4.Configure bgp peer. Since we use ospf protocol in our network, change redistribute-ospf to yes.
/routing bgp instance set default as=64901 router-id=169.254.10.2 redistribute-ospf=yes
/routing bgp peer add remote-address=169.254.10.1 remote-as=64900
5.Once mikrotik establish a BGP peering, our internal routes will be added in google cloud platform
Let see if our tunnel is connected
Now, let try if our internal server can communicate with vm instance on gcp. We setup a testing instance on GCP with internal IP 10.184.0.2
See if we can browse our vm instance using internal IP from paragon internal network.
Same website can be accessed through public address too.
From here we have a lot possibilities on how to use this approach.
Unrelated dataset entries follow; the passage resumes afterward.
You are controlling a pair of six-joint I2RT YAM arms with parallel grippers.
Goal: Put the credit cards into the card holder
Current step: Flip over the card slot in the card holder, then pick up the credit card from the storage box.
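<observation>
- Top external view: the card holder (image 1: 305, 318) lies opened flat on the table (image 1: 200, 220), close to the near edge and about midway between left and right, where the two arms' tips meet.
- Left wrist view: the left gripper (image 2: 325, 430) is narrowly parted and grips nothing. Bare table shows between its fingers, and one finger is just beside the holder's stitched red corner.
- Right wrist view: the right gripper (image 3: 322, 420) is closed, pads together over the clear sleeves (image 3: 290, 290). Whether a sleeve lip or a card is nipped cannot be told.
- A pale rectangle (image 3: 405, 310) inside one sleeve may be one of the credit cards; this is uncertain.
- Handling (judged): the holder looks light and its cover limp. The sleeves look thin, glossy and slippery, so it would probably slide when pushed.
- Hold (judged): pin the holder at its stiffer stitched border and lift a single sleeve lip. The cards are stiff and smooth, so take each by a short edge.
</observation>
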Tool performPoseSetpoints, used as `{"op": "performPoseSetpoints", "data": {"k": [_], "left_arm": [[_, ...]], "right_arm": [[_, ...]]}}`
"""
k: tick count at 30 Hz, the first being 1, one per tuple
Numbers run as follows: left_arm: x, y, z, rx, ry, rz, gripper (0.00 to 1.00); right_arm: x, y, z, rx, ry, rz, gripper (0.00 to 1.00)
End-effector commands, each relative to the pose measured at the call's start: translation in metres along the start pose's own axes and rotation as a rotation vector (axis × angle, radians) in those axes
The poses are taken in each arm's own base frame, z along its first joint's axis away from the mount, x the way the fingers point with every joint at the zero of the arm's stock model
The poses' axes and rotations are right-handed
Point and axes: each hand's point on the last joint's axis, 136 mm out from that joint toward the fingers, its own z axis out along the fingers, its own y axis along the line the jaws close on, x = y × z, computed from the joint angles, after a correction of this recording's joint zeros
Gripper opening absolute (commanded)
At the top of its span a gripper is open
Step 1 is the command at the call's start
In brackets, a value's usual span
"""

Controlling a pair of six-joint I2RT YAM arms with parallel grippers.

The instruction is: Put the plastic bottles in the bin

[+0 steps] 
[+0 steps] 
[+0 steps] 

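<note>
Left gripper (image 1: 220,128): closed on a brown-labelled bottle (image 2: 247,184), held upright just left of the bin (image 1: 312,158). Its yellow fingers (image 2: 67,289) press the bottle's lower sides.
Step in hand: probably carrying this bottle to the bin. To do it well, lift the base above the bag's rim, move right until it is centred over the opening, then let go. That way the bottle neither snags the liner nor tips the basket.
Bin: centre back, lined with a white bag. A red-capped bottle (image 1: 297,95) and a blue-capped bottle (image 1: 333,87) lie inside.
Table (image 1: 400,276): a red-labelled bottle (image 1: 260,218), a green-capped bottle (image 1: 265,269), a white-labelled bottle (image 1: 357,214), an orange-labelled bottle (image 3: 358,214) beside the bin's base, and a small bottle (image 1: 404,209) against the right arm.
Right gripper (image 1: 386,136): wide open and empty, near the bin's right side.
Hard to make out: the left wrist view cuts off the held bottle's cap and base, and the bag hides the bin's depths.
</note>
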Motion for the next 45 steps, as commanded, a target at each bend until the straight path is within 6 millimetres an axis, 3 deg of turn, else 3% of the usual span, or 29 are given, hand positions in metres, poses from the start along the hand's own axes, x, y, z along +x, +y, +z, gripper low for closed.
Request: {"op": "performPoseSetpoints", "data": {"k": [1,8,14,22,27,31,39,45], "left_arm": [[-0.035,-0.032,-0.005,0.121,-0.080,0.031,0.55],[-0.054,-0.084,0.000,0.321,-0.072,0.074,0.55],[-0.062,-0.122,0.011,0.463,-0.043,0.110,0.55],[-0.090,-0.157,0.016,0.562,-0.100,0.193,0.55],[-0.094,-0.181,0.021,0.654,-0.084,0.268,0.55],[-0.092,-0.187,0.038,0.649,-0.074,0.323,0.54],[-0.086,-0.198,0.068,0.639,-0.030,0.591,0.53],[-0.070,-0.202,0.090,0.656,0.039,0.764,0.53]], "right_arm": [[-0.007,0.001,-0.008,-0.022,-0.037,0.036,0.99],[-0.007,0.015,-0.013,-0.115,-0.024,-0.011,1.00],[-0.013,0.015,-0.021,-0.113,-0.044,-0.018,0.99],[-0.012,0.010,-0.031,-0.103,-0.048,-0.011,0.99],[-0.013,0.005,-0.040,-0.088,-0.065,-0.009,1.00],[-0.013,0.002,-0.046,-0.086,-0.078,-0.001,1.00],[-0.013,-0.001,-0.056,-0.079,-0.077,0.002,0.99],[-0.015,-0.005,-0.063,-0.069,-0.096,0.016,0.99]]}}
We can put reverse proxy in Google Cloud platform to expose our web application to public. This way, we can minimize our public network from surface attack. Or, simply use vm instance for private usage.
Most problems on configuring VPN to GCP come from firewall rules, and ipsec policy. Please check if your firewall not blocking ipsec tunnel and related ipsec policy is added.
Mikrotik Wiki on ipsec and bgp has a lot of information to guide you. Google Cloud Platform also has a well documented resource on cloud vpn.